Task to complete:
Reproduce every line of the listing as written, apart from the pictures.

*** Opening of Information provided ***

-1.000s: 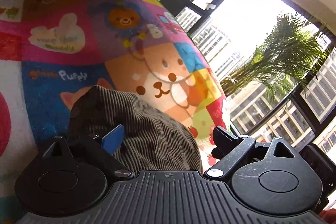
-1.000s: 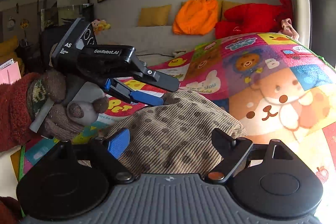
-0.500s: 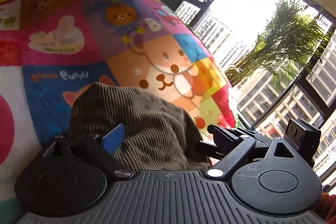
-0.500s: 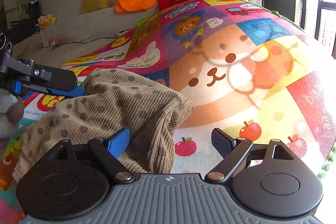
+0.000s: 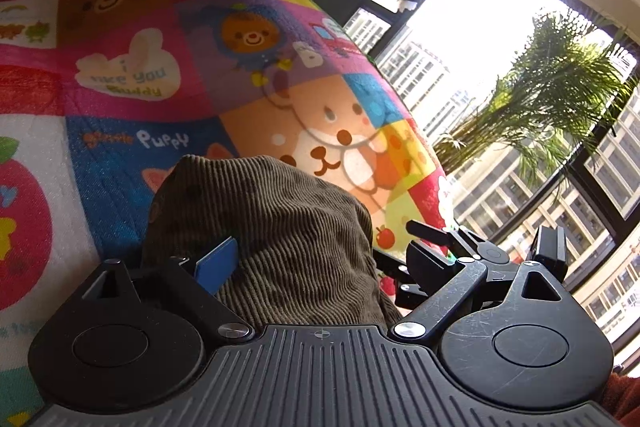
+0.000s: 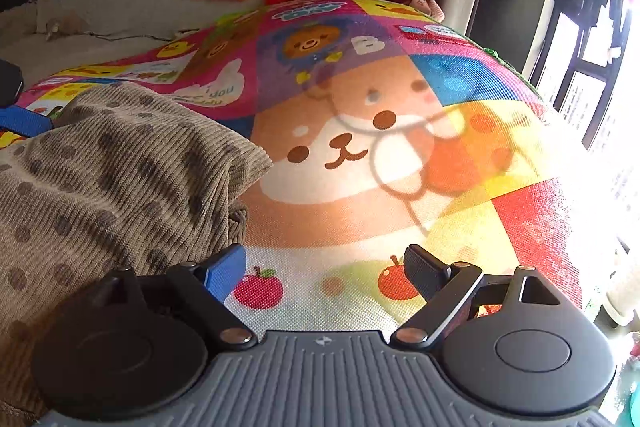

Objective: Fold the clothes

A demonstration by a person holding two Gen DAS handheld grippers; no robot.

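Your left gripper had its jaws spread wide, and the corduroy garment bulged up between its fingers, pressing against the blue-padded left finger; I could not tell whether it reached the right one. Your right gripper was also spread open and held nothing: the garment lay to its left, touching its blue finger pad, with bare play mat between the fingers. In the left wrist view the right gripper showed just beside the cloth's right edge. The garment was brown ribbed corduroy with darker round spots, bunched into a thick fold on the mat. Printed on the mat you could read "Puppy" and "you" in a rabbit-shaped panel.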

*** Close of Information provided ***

Answer for the task:
-1.000s: 
-1.000s: 
-0.500s: 
-0.500s: 
+0.000s: 
+0.000s: 

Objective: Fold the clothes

A demonstration by a person holding two Gen DAS handheld grippers; no robot.

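Your left gripper had its jaws spread wide, and the corduroy garment bulged up between its fingers, pressing against the blue-padded left finger; I could not tell whether it reached the right one. Your right gripper was also spread open and held nothing: the garment lay to its left, touching its blue finger pad, with bare play mat between the fingers. In the left wrist view the right gripper showed just beside the cloth's right edge. The garment was brown ribbed corduroy with darker round spots, bunched into a thick fold on the mat. Printed on the mat you could read "Puppy" and "you" in a rabbit-shaped panel.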

This exercise has no more to it.